PROBLEM STATEMENT ▸
In the records that follow, find each line with "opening" and pull it out.

RECORDS FOR THIS TASK ▸
---------------

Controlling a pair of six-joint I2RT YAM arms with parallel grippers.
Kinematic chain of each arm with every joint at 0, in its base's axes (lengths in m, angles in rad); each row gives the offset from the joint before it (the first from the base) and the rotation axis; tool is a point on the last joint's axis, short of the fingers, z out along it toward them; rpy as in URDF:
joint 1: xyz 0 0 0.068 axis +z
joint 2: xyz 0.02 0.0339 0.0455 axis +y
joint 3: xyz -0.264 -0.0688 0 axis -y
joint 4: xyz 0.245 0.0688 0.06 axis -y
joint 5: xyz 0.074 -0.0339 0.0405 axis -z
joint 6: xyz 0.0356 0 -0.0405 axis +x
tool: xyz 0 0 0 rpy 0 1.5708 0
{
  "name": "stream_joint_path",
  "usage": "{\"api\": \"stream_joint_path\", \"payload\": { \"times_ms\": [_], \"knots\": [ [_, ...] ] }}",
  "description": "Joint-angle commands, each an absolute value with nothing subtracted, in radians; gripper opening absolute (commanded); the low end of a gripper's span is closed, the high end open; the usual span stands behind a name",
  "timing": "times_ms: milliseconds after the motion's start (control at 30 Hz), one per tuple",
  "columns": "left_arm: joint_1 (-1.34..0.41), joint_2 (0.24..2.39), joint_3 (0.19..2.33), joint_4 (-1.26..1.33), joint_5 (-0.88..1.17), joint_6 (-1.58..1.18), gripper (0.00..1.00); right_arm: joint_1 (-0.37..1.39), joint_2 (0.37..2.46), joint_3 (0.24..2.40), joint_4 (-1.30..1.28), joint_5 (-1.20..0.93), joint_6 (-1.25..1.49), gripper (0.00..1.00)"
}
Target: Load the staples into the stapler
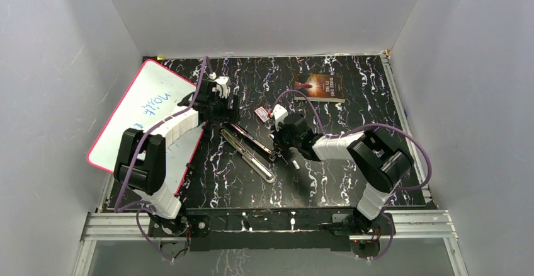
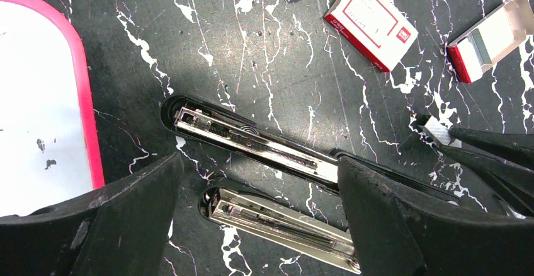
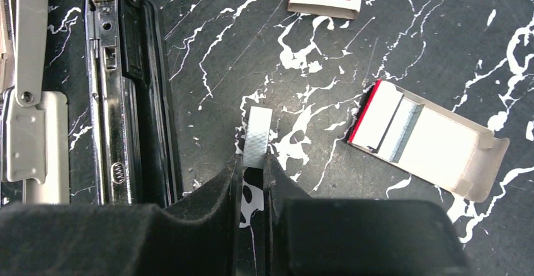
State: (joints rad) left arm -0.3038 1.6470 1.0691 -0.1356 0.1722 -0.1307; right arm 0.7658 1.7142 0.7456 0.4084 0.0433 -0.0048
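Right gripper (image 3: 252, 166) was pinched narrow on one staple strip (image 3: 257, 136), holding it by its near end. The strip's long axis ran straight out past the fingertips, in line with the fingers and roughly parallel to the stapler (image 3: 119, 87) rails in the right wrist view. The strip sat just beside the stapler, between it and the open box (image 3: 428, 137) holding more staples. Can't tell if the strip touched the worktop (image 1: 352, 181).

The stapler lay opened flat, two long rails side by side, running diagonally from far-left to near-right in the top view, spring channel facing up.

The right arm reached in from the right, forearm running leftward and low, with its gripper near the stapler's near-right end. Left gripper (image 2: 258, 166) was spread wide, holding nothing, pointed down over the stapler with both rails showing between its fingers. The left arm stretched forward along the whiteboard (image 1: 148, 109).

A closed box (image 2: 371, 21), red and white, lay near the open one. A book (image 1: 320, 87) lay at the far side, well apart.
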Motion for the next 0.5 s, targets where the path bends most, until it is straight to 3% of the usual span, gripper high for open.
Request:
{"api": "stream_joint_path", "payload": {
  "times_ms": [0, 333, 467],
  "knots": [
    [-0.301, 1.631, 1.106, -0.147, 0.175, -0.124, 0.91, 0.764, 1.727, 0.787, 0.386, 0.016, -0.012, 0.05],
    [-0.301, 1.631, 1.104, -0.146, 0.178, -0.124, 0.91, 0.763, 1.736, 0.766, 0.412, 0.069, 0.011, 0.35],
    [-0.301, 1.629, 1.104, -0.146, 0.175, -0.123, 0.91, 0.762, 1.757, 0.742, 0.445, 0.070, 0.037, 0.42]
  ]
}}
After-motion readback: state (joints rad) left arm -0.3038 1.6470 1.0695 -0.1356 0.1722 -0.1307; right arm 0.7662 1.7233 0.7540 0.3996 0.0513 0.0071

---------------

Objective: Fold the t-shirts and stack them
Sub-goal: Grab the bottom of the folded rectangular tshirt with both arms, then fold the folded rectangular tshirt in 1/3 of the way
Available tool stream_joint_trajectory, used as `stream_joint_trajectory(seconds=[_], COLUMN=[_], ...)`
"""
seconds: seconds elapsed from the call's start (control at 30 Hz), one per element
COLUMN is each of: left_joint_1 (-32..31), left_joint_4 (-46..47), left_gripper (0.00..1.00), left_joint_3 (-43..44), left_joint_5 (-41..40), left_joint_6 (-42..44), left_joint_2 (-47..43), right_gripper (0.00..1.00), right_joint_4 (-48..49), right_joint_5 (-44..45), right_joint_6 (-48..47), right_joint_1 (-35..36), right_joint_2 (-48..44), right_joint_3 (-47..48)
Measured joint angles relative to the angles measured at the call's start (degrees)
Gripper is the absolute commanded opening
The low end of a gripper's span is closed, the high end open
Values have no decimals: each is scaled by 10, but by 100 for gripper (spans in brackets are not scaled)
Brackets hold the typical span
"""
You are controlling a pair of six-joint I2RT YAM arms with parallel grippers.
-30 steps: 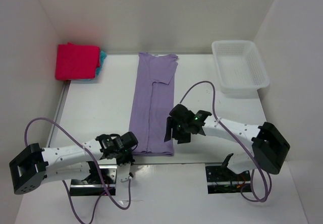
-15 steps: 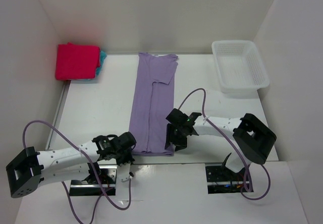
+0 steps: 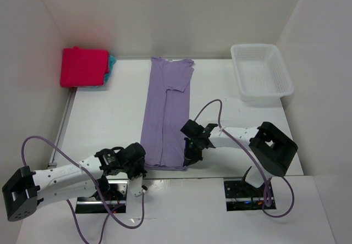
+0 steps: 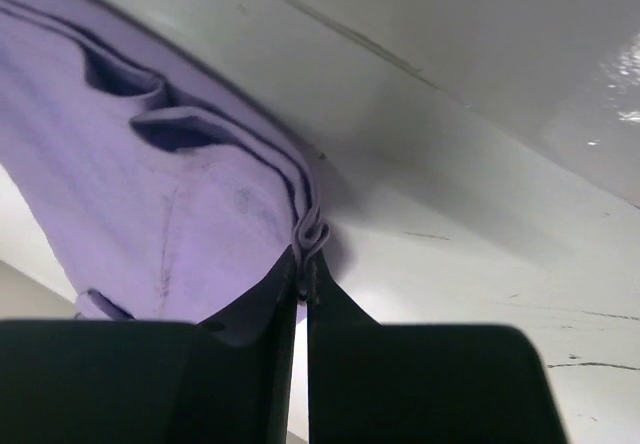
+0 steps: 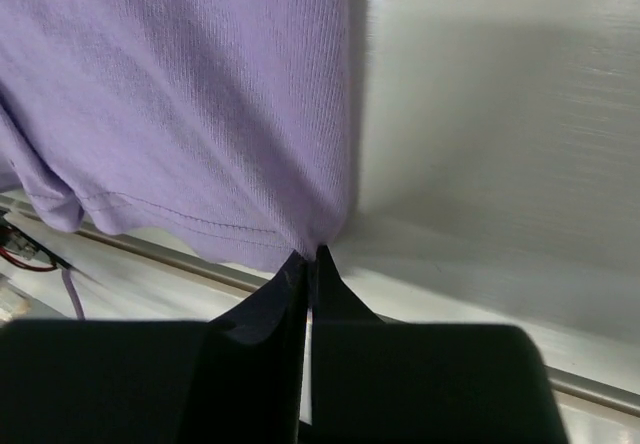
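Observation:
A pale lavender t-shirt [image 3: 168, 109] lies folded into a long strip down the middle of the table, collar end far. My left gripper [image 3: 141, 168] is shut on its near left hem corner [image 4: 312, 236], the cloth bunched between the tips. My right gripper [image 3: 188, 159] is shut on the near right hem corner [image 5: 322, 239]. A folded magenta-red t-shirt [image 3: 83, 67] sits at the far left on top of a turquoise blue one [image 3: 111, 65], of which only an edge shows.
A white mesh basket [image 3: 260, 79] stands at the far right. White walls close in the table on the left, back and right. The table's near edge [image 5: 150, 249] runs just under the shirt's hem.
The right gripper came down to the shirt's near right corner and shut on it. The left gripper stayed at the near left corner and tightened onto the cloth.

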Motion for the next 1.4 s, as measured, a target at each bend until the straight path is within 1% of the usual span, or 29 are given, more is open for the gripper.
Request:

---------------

YOUR RESPONSE ▸
  "description": "Joint-angle commands, each an absolute value with nothing subtracted, in radians; gripper opening absolute (commanded); the low end of a gripper's span is closed, the high end open; the usual span stands behind a name",
Gripper is the absolute commanded opening

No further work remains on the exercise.